Ferguson v. Ferguson – A Cautionary Tale on the “Material Change in Circumstance” Clause

The case of Ferguson v. Ferguson examines the circumstances in which a Court will vary a previously made award for spousal support. In order to alter an existing spousal support order, a litigant must convince the Court that a material change in the parties’ circumstances has occurred. In this case, the Husband was originally ordered to pay both spousal and child support to the Wife in 2004. When the children turned 18 in 2007 and child support ceased, the Wife successfully argued that the cessation of child support was a material change in circumstances, giving rise to the alteration of her existing spousal support order. After separation, the Husband’s income increased while the Wife struggled to earn a modest income of less than $10,000.00. She was living with arthritis, depression and anxiety, all of which affected her ability to work, and she was required to borrow money from her elderly parents. When the Court examined all of these factors, combined with the end of the Wife’s entitlement to child support, it was clear that she could not subsist on her original quantum of spousal support.

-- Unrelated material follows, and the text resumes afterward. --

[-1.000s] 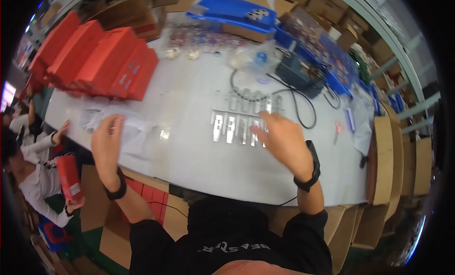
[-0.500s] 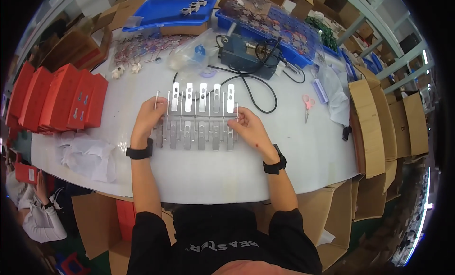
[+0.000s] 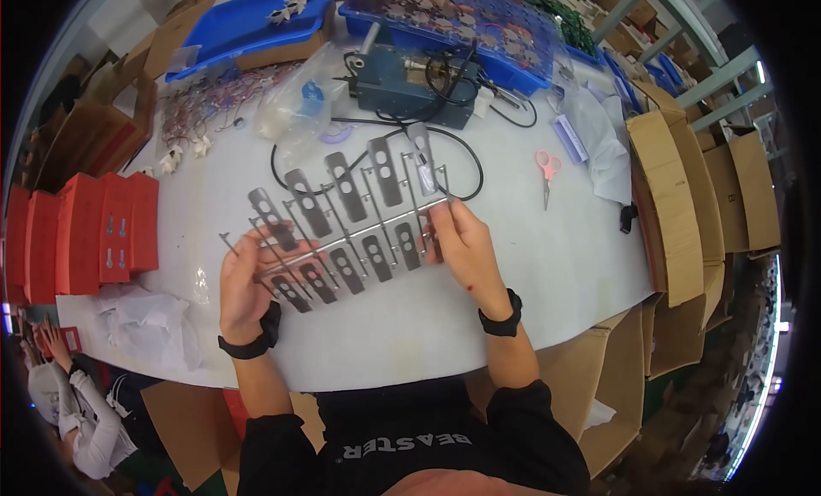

As such, Justice Hambly increased her spousal support to a point where it exceeded the total of her original spousal and child support orders. While this result seems harsh, the Court felt it was fair in the circumstances. This case should also serve as a caution to payors who seek to alter their support payments using child support as a material change in circumstances. Instead of decreasing, they could in fact find their support obligation increasing.